### Task to complete
Transcribe every entry that follows exactly, omitting all pictures.

### Data for review
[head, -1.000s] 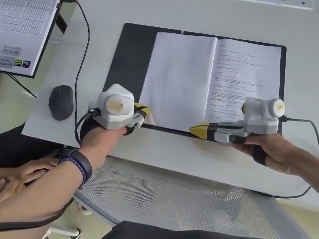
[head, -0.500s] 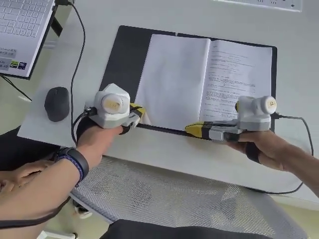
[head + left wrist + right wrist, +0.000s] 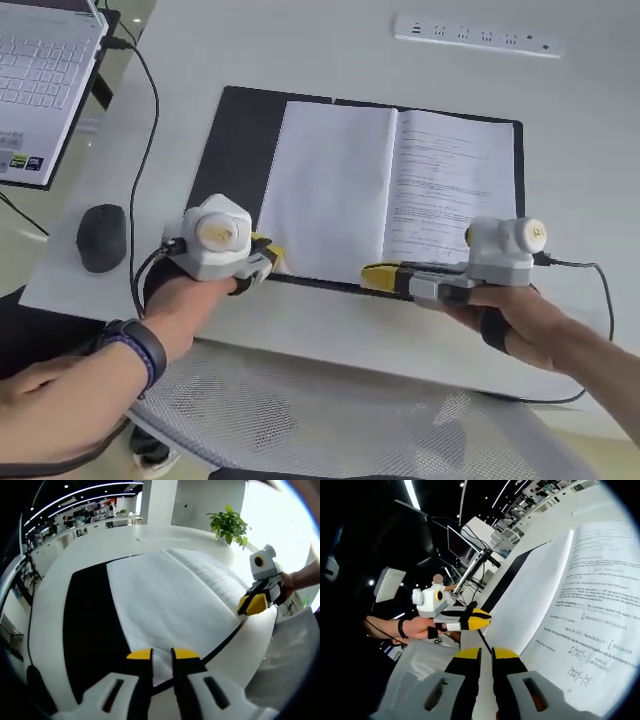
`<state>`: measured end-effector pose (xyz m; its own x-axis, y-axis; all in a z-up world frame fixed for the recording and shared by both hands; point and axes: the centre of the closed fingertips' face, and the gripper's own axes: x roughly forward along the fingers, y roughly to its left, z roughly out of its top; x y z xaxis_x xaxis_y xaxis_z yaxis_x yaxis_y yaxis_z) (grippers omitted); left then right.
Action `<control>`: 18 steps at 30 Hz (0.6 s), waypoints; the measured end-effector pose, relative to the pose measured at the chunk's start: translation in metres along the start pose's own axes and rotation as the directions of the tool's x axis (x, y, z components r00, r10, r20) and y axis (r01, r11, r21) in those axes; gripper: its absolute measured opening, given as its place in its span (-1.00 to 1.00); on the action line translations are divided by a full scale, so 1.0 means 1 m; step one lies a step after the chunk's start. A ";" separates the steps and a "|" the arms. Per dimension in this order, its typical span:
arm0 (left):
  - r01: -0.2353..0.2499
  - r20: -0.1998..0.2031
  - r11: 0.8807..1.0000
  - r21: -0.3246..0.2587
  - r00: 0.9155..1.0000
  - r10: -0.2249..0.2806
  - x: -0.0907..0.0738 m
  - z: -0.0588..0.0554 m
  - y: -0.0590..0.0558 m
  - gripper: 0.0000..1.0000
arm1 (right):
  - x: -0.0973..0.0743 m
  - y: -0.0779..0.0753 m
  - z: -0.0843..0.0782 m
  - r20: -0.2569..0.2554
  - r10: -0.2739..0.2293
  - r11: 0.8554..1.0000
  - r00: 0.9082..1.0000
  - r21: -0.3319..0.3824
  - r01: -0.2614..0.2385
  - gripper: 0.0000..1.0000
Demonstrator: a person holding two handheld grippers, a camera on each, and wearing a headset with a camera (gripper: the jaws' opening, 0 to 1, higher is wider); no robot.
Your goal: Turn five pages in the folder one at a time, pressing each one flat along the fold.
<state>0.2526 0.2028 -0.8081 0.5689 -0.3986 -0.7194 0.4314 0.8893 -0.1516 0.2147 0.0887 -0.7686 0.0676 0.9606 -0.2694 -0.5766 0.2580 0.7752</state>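
step in hand: between turns, as i judge it. the folder (image 3: pixel 238 140) lies open and flat on the white table (image 3: pixel 560 150), and no sheet is lifted or curling.
where the folder is: straight ahead of me, black cover spread to the left, a blank page (image 3: pixel 325 190) beside it, a printed page (image 3: pixel 452 180) on the right, the fold (image 3: pixel 390 185) running between the two.
left gripper (image 3: pixel 161 654): my jaws are drawn in to a thin slit and hold nothing i can see. the tips sit at the near left corner of the blank page, just over its lower edge.
right gripper (image 3: pixel 486 653): jaws likewise almost closed, nothing between them. it lies low along the folder's near edge, pointing left, tips close to the foot of the fold and the bottom of the printed page.
page count: i cannot tell from here how many of the five are done.
next move, my judgement: the right jaws need to widen, catch one single sheet at the printed page's free edge, and carry it over to the left. then a closed tip should run along the fold to press it flat.
what it calls for: a light pinch so only one sheet comes up, and the left gripper steadying the blank side.
nearby: a mouse (image 3: pixel 100 237) and a laptop (image 3: pixel 40 80) sit well apart to the left.
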 end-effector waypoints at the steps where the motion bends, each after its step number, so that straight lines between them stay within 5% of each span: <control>1: 0.002 0.003 1.000 -0.011 1.000 -0.002 -0.001 0.001 0.000 -0.75 | -0.002 0.000 0.000 0.002 -0.009 1.000 1.000 -0.002 0.009 -0.84; 11: -0.013 0.065 1.000 0.000 0.998 0.013 -0.019 0.025 0.006 -0.65 | -0.018 0.001 0.010 0.059 -0.068 0.997 0.996 -0.019 0.069 -0.63; 18: 0.003 0.094 0.999 0.034 0.996 -0.006 -0.035 0.037 -0.001 -0.56 | -0.036 -0.004 0.023 0.106 -0.144 0.988 0.984 -0.039 0.149 -0.52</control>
<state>0.2575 0.2076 -0.7575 0.6293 -0.4232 -0.6518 0.4564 0.8801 -0.1308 0.2332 0.0555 -0.7496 0.2361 0.9188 -0.3164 -0.5912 0.3942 0.7036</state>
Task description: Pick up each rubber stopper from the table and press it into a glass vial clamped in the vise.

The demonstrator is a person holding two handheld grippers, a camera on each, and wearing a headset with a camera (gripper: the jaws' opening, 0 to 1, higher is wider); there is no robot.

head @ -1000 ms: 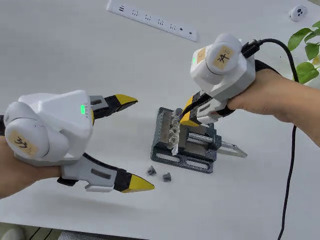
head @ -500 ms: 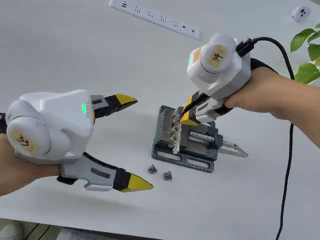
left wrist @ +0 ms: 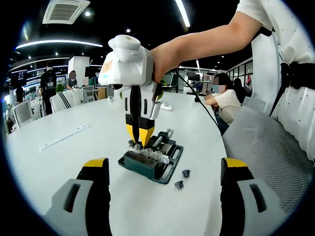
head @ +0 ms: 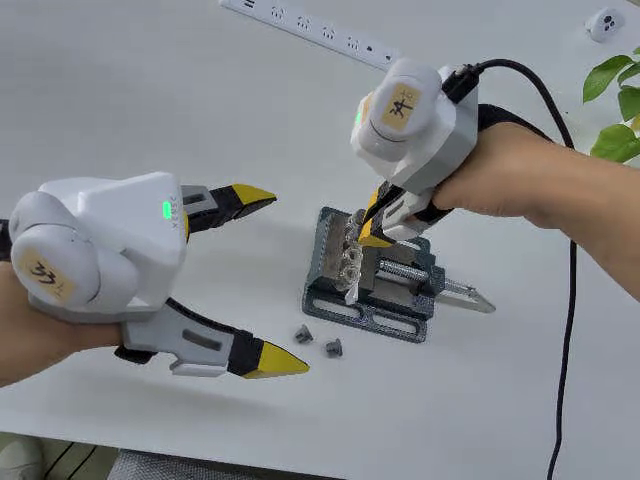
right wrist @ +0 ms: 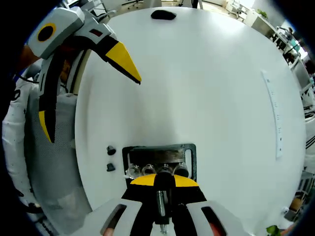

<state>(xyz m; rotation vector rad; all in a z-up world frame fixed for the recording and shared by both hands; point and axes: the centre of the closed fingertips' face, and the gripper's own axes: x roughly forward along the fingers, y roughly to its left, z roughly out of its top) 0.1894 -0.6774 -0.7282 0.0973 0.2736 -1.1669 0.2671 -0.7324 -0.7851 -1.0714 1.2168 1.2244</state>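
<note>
A small dark vise on the white table clamps a row of glass vials. My right gripper points straight down at the far end of that row. Its yellow tips are closed on a small dark piece that looks like a rubber stopper. Two grey stoppers lie loose on the table in front of the vise. To the left of them my left gripper hovers wide open with nothing between its jaws.
A white power strip lies at the far side of the table. A black cable trails off the right hand, past plant leaves. The table's near edge runs just below the left gripper.
My right gripper has shifted a little left and stands more upright over the vials, tips down on the far end of the row. The left gripper has barely moved.
</note>
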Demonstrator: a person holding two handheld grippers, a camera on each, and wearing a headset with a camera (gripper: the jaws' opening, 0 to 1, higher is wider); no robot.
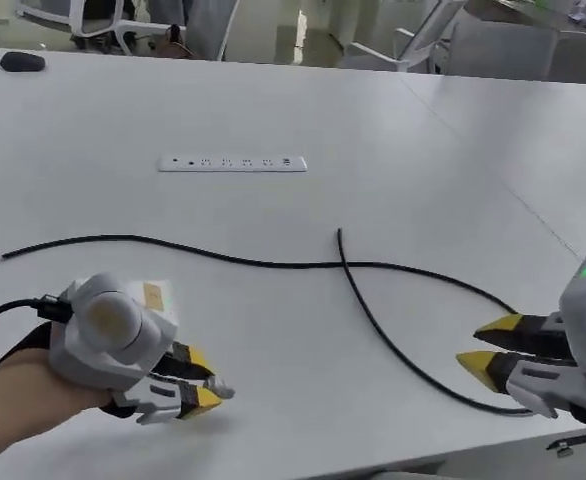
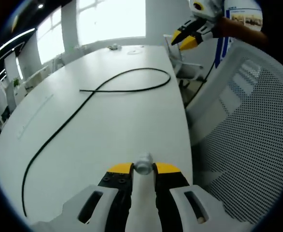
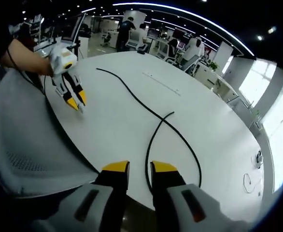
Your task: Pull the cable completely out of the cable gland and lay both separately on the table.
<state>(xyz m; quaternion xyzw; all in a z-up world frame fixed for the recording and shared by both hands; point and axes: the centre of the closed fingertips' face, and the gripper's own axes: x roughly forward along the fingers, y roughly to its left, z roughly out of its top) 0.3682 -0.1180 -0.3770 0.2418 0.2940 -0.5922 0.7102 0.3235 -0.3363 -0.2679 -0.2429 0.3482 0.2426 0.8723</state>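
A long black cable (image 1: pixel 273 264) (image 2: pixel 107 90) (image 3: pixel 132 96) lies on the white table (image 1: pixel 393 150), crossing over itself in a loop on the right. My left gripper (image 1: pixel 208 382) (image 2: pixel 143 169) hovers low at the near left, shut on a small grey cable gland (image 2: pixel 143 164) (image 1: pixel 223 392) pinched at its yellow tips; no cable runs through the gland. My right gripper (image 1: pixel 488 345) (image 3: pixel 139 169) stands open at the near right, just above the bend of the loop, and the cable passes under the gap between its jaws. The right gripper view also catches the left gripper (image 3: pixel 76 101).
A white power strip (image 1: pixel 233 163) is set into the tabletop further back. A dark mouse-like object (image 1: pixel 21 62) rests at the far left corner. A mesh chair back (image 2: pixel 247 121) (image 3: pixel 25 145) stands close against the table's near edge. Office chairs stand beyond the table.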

### Solved exercise
[head, -1.000s] 
[head, -0.500s] 
[head + left wrist + right wrist, +0.000s] 
`<state>`: measured end-effector pose (xyz m; its own x-axis, y-axis; all in a z-up world frame fixed for the recording and shared by both hands; point and axes: the centre of the closed fingertips' face, and the gripper's own axes: x roughly forward along the fingers, y roughly to its left, z roughly out of its top; x y z xaxis_x xaxis_y xaxis_z yaxis_x yaxis_y yaxis_z) (grippers omitted); left then right.
Action `<control>`: 18 steps at 30 Hz (0.6 s), waypoints; the measured end-effector pose, relative to the pose measured at the chunk's start: translation in metres along the start pose's own axes and rotation as the directions of the tool's x axis (x, y, z components r00, r10, r20) and y axis (r01, r11, r21) in those axes; gripper: its absolute measured opening, given as its place in its span (-1.00 to 1.00); on the action line translations are divided by a full scale, so 1.0 means 1 m; step one lies a step after the chunk's start. A ";" separates the steps and a "|" the arms. Per dimension in this order, its typical span:
arm0 (left):
  - r01: -0.2353..0.2499
  - r20: -0.1998..0.2031
  - r11: 0.8807..1.0000
  - r21: -0.3246..0.2587
  - r00: 0.9155..1.0000
  - r10: -0.2249..0.2806
  - x: -0.0907..0.0738 m
  - z: -0.0588..0.0554 m
  - y: -0.0590..0.0558 m
  - gripper: 0.0000..1.0000
arm1 (right):
  - x: -0.0973..0.0743 m
  - y: -0.0779..0.0753 m
  - z: -0.0843..0.0782 m
  - r20: -0.2569..0.2554
  - r10: -0.2739..0.2293
  - r11: 0.8554..1.0000
  - r00: 0.9082..1.0000
  - r21: -0.3319..0.3824
  - r01: -0.2614..0.2385
  - gripper: 0.0000..1.0000
Demonstrator: a person holding two handheld grippers, a camera on each, and wearing a headset with a camera (gripper: the jaws' opening, 0 to 1, higher is wider); no robot.
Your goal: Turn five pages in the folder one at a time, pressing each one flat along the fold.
<state>0.2526 0.2028 -0.8081 0.5689 -0.3986 -0.7194 0.4314 0.8893 -0.1516 0.2147 0.0887 -0.7686 0.0676 0.9606 -0.2694 -0.5766 0.2580 0.7752</state>
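step in hand: between turns, as i judge it. the folder (image 3: pixel 238 140) lies open and flat on the white table (image 3: pixel 560 150), and no sheet is lifted or curling.
where the folder is: straight ahead of me, black cover spread to the left, a blank page (image 3: pixel 325 190) beside it, a printed page (image 3: pixel 452 180) on the right, the fold (image 3: pixel 390 185) running between the two.
left gripper (image 3: pixel 161 654): my jaws are drawn in to a thin slit and hold nothing i can see. the tips sit at the near left corner of the blank page, just over its lower edge.
right gripper (image 3: pixel 486 653): jaws likewise almost closed, nothing between them. it lies low along the folder's near edge, pointing left, tips close to the foot of the fold and the bottom of the printed page.
page count: i cannot tell from here how many of the five are done.
next move, my judgement: the right jaws need to widen, catch one single sheet at the printed page's free edge, and carry it over to the left. then a closed tip should run along the fold to press it flat.
what it calls for: a light pinch so only one sheet comes up, and the left gripper steadying the blank side.
nearby: a mouse (image 3: pixel 100 237) and a laptop (image 3: pixel 40 80) sit well apart to the left.
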 end-effector waypoints at the steps where the motion bends, each after its step number, so that straight lines between them stay within 5% of each span: <control>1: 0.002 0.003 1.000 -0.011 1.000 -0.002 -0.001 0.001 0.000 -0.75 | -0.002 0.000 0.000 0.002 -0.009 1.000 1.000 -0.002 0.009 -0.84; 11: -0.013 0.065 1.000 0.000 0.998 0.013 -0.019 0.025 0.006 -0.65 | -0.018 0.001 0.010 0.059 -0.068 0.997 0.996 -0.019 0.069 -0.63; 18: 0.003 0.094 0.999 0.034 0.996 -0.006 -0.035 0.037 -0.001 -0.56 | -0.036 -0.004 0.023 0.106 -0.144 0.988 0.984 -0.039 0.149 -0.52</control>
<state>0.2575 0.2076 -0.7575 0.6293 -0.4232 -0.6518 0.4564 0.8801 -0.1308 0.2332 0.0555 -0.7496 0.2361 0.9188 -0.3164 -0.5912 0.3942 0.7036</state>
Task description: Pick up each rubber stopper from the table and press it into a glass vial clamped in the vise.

The demonstrator is a person holding two handheld grippers, a camera on each, and wearing a headset with a camera (gripper: the jaws' opening, 0 to 1, higher is wider); there is no robot.

head @ -1000 ms: 
head @ -500 ms: 
left wrist @ +0 ms: 
head @ +0 ms: 
right wrist @ +0 ms: 

<state>(xyz m; rotation vector rad; all in a z-up world frame fixed for the recording and shared by both hands; point and axes: the centre of the closed fingertips' face, and the gripper's own axes: x roughly forward along the fingers, y roughly to its left, z roughly out of its top) 0.1894 -0.6774 -0.7282 0.0973 0.2736 -1.1669 0.2671 -0.7324 -0.7851 -1.0714 1.2168 1.2244</state>
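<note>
A small dark vise on the white table clamps a row of glass vials. My right gripper points straight down at the far end of that row. Its yellow tips are closed on a small dark piece that looks like a rubber stopper. Two grey stoppers lie loose on the table in front of the vise. To the left of them my left gripper hovers wide open with nothing between its jaws.
A white power strip lies at the far side of the table. A black cable trails off the right hand, past plant leaves. The table's near edge runs just below the left gripper.
My right gripper has shifted a little left and stands more upright over the vials, tips down on the far end of the row. The left gripper has barely moved.
</note>
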Demonstrator: a person holding two handheld grippers, a camera on each, and wearing a headset with a camera (gripper: the jaws' opening, 0 to 1, higher is wider); no robot.
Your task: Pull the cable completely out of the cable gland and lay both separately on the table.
<state>(xyz m; quaternion xyzw; all in a z-up world frame fixed for the recording and shared by both hands; point and axes: the centre of the closed fingertips' face, and the gripper's own axes: x roughly forward along the fingers, y roughly to its left, z roughly out of its top) 0.3682 -0.1180 -0.3770 0.2418 0.2940 -0.5922 0.7102 0.3235 -0.3363 -0.2679 -0.2429 0.3482 0.2426 0.8723</state>
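A long black cable (image 1: pixel 273 264) (image 2: pixel 107 90) (image 3: pixel 132 96) lies on the white table (image 1: pixel 393 150), crossing over itself in a loop on the right. My left gripper (image 1: pixel 208 382) (image 2: pixel 143 169) hovers low at the near left, shut on a small grey cable gland (image 2: pixel 143 164) (image 1: pixel 223 392) pinched at its yellow tips; no cable runs through the gland. My right gripper (image 1: pixel 488 345) (image 3: pixel 139 169) stands open at the near right, just above the bend of the loop, and the cable passes under the gap between its jaws. The right gripper view also catches the left gripper (image 3: pixel 76 101).
A white power strip (image 1: pixel 233 163) is set into the tabletop further back. A dark mouse-like object (image 1: pixel 21 62) rests at the far left corner. A mesh chair back (image 2: pixel 247 121) (image 3: pixel 25 145) stands close against the table's near edge. Office chairs stand beyond the table.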

The exercise contains no remaining tasks.